4. GENUINE REPENTANCE NEEDED
a. Describe the depth of David’s heartfelt repentance. Psalm 51:1–4, 7, 10–14. Through sacred song, what open appeal does he make to us all?
“David repented of his sin in dust and ashes. He entreated the forgiveness of God, and concealed not his repentance from the great men, and even servants of his kingdom. He composed a penitential Psalm, recounting his sin and repentance, which Psalm he knew would be sung by after generations. He wished others to be instructed by the sad history of his life.
“The songs which David composed were sung by all Israel. . . . He knew that the confession of his guilt would bring his sins to the notice of other generations. He presents his case, showing in whom was his trust and hope for pardon.”—Spiritual Gifts, vol. 4A, p. 88.
“[David] did not flatter himself that sin was a matter with which he had nothing to do, and that should not concern him. As he saw the depths of deceit in his heart, he was deeply disgusted with himself, and prayed that God would keep him back by His power from presumptuous sins, and cleanse him from secret faults.”—The SDA Bible Commentary [E. G. White Comments], vol. 3, p. 1147.
b. What must we all realize about sin? Ezekiel 33:12, 13, 18; 1 John 3:4.

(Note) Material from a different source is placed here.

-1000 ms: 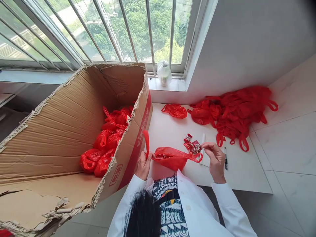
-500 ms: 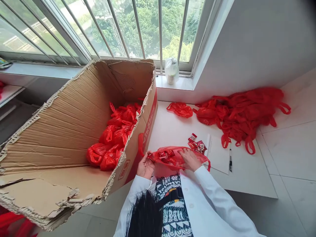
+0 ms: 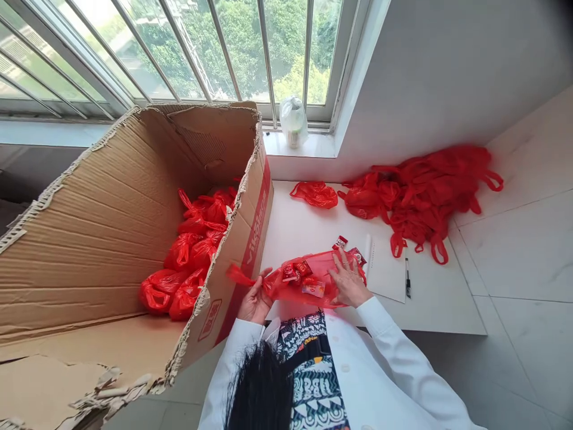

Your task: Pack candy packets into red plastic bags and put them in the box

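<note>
A thin red plastic bag (image 3: 280, 291) lies spread near the table's front edge, with several small red packets (image 3: 296, 272) and a pink packet (image 3: 314, 289) showing in it. Its gathered left end is pinched in my left hand (image 3: 255, 301), beside the cardboard box. My right hand (image 3: 350, 280) rests on the bag's right part, fingers apart; whether a packet lies under the palm is hidden. Just beyond those fingers is a loose red packet (image 3: 340, 242), and a darker one (image 3: 358, 257) sits at the bag's right edge.
A tall cardboard box (image 3: 111, 221) with ragged edges stands on the left, holding tied red bags (image 3: 183, 254). On the table are a single red bag (image 3: 316, 194), a heap of red bags (image 3: 425, 191), a notebook (image 3: 387, 272) and a pen (image 3: 407, 279). A wrapped cup (image 3: 293, 122) stands on the windowsill.
The view has shifted, so the scene sits further left. The bag is flatter, exposing the pink packet. My right hand has moved from inside the bag's opening to its right end, fingers now spread.
</note>
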The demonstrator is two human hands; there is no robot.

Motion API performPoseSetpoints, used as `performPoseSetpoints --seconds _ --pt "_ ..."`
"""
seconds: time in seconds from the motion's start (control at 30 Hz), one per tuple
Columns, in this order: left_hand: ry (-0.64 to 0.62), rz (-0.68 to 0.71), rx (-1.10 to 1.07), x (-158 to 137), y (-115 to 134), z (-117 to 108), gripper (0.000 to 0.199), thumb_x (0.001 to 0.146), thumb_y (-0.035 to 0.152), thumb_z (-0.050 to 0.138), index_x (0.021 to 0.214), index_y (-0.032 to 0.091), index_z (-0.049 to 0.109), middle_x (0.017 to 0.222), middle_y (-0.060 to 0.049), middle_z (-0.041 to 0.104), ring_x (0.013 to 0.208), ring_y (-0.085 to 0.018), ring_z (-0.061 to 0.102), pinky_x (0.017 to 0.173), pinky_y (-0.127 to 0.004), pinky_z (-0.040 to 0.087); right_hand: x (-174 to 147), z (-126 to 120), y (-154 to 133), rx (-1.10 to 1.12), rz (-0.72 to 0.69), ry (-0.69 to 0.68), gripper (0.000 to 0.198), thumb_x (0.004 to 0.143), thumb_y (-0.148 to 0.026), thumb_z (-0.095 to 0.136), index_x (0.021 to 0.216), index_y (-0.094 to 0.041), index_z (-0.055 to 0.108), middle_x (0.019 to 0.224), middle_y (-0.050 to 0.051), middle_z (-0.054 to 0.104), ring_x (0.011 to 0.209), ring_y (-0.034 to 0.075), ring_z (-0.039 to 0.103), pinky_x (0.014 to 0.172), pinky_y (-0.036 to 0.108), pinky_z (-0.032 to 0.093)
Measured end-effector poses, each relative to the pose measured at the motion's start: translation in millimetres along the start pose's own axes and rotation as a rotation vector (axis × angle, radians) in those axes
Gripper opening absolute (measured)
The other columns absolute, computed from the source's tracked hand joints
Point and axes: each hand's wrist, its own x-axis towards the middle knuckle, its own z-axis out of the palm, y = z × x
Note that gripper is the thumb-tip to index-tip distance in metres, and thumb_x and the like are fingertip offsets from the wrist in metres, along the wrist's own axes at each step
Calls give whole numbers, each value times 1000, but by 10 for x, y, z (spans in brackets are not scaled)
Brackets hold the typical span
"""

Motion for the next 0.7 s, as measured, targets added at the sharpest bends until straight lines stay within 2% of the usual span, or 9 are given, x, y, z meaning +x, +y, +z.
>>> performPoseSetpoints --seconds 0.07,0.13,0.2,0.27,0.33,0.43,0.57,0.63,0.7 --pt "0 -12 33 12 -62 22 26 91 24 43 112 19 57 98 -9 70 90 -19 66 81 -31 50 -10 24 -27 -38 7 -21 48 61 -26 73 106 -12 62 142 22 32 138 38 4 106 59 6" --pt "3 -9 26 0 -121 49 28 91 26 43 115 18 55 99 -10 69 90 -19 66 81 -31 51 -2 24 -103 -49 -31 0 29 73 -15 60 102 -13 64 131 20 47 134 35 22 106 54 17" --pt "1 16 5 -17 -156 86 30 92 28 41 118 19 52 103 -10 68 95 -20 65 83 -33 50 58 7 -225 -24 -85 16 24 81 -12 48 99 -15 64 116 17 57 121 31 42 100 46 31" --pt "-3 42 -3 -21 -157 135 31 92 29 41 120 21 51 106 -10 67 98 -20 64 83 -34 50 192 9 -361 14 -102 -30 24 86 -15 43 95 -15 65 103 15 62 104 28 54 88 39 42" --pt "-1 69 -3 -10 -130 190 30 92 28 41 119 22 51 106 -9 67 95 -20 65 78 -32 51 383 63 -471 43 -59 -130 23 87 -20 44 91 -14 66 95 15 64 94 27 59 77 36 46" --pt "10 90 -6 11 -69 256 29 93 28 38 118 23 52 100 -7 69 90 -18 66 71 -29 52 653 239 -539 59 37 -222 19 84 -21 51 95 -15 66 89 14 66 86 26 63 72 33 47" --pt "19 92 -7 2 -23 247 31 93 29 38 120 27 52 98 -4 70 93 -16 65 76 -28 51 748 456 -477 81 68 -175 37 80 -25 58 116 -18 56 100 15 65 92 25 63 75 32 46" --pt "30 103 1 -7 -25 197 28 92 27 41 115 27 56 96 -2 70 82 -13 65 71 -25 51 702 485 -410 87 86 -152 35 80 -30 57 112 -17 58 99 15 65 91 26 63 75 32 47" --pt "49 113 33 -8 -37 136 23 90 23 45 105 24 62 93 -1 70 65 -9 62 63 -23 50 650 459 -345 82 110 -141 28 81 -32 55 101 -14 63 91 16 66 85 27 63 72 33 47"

“Sin is sin, whether committed by one sitting on a throne, or by one in the humbler walks of life. The day is coming when all who have committed sin will make confession, even though it is too late for them to receive pardon. God waits long for the sinner to repent. He manifests a wonderful forbearance. But He must at last call the transgressor of His law to account. . . .
“The sincere child of God does not make light of any of His requirements. . . .
“It is not safe for us to close our eyes and harden our consciences, that we shall not see or realize our sins. We need to cherish the instruction we have had in regard to the hateful character of sin in order that we may repent.”—Ibid.
5. FOOD FOR THOUGHT
a. How do we know God accepts repentance? Psalms 51:16, 17; 32:1, 2, 5–7.
“David did not in despair give over the struggle. In the promises of God to repentant sinners he saw the evidence of his pardon and acceptance.”—Patriarchs and Prophets, p. 725.
b. How can David’s repentance encourage us? Isaiah 55:7; 1 John 1:9.
“Many have murmured at what they called God’s injustice in sparing David, whose guilt was so great, after having rejected Saul for what appear to them to be far less flagrant sins. But David humbled himself and confessed his sin, while Saul despised reproof and hardened his heart in impenitence.
“This passage in David’s history is full of significance to the repenting sinner. It is one of the most forcible illustrations given us of the struggles and temptations of humanity, and of genuine repentance toward God and faith in our Lord Jesus Christ. Through all the ages it has proved a source of encouragement to souls that, having fallen into sin, were struggling under the burden of their guilt. Thousands of the children of God, who have been betrayed into sin, when ready to give up to despair have remembered how David’s sincere repentance and confession were accepted by God, notwithstanding he suffered for his transgression; and they also have taken courage to repent and try again to walk again in the way of God’s commandments.
“Whoever under the reproof of God will humble the soul with confession and repentance, as did David, may be sure that there is hope for him. Whoever will in faith accept God’s promises, will find pardon.”—Ibid., p. 726.
PERSONAL REVIEW QUESTIONS
1. What type of environment might make me more likely to fall into sin?
2. When was David a man after God’s own heart—and when was he not?
3. What can I learn from David if someone confronts me as Nathan did?
4. Why is deep, earnest repentance so important for every one of us?
5. How can the tragic history of David’s fall bring us hope?